Hi All,
We seek exceptional candidates for a post-doctoral appointment to be held jointly in the Fyshe research group at the University of Alberta in Edmonton, and the Zylberberg research group at York University in Toronto. The appointment can be taken up at either institution, and will initially be for a one-year term and will be renewable for an additional year subject to satisfactory performance. The post-doctoral appointee will work with Alona Fyshe and Joel Zylberberg on activities related to using brain activity data as a “teacher” signal to help train artificial neural networks. Initial projects will include computer vision tasks such as object recognition and/or image captioning, but could extend to game play or natural language depending on candidate expertise. This project is funded by a New Frontiers in Research grant held jointly by Fyshe and Zylberberg.
Research will include:
• Deep learning, including training large models using GPUs
• Analysis of neuro-imaging data (e.g., fMRI, MEG or EEG).
Candidates must have demonstrated expertise in machine learning and training deep learning models. Backgrounds in cognitive science, neuroscience, and brain imaging, among others, are advantageous. We are especially interested in exceptional candidates who transcend traditional disciplinary boundaries and complement our existing strengths.
Please submit a cover letter, CV, one-page research statement, and 2-5 references to mmarvin+afjzpostdoc@ualberta.ca. We are looking for someone to start as soon as possible. The review of applications will begin on July 20 and will continue until a suitable candidate is found; in order to ensure full consideration, applications must be completed by July 30.
We are committed to an equitable, diverse, and an inclusive workforce.
University of Alberta
The Department of Computing Science (http://www.cs.ualberta.ca) is home to nearly 50 tenured and tenure-track faculty members and over 200 graduate students in its PhD and thesis-based MSc programs.
The University of Alberta (http://www.ualberta.ca) ranks consistently within Canada’s five best medical/doctoral universities. Over 31,000 undergraduate students, 7,600 graduate students, and 600 postdoctoral fellows are part of the university’s exceptional learning and research environment. Edmonton (http://www.edmonton.ca), Alberta’s capital, offers a rich array of cultural, professional, sports, and entrepreneurial activities, with easy access to Canada’s Rocky Mountains, and its public elementary and secondary schools provide high-quality education.
Edmonton is also home to the Alberta Machine Intelligence Institute (amii), which is part of the CIFAR $125M Pan-Canadian AI Strategy. Amii has attracted an extremely strong cohort of professors, post-docs and graduate students, and enhanced what was already a very strong machine learning community in Edmonton.

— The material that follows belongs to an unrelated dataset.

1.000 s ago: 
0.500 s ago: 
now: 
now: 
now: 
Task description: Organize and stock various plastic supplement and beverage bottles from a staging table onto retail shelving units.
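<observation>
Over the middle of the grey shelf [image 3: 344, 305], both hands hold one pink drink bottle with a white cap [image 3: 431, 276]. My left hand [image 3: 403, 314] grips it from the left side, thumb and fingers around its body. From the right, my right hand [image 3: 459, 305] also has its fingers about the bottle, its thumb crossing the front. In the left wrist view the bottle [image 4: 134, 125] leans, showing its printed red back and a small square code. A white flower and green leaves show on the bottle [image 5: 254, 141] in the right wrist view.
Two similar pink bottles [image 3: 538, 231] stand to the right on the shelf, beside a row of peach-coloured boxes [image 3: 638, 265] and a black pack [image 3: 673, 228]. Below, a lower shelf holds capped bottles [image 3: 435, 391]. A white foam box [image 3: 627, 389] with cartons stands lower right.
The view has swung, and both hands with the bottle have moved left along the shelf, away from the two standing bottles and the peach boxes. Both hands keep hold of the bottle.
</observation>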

Successful candidates will become members of amii, and will be able to take advantage of amii events and resources.
York University:
The Zylberberg research group is part of Vision: Science to Applications (VISTA) at York University. This is a collaborative program funded by the Canada First Research Excellence Fund (CFREF) that builds on York’s world-leading interdisciplinary expertise in biological and computer vision. VISTA is supported by over $100M in funding, from CFREF, York University, and other sources. In collaboration with over 50 academic, public, and for-profit partners from around the world, VISTA aims to propel Canada as a global leader in the vision sciences by integrating visual neuroscience with computer vision to drive innovation. VISTA has 33 core faculty members, and many master’s students, Ph.D. students, and postdoctoral fellows.
York University is located in Toronto, which is home to York, the University of Toronto, Ryerson University, and the Vector Institute for AI; the Vector Institute is part of the CIFAR $125M Pan- Canadian AI Strategy. Between these institutions, there is an extremely strong local community of both academic and industry researchers in machine learning.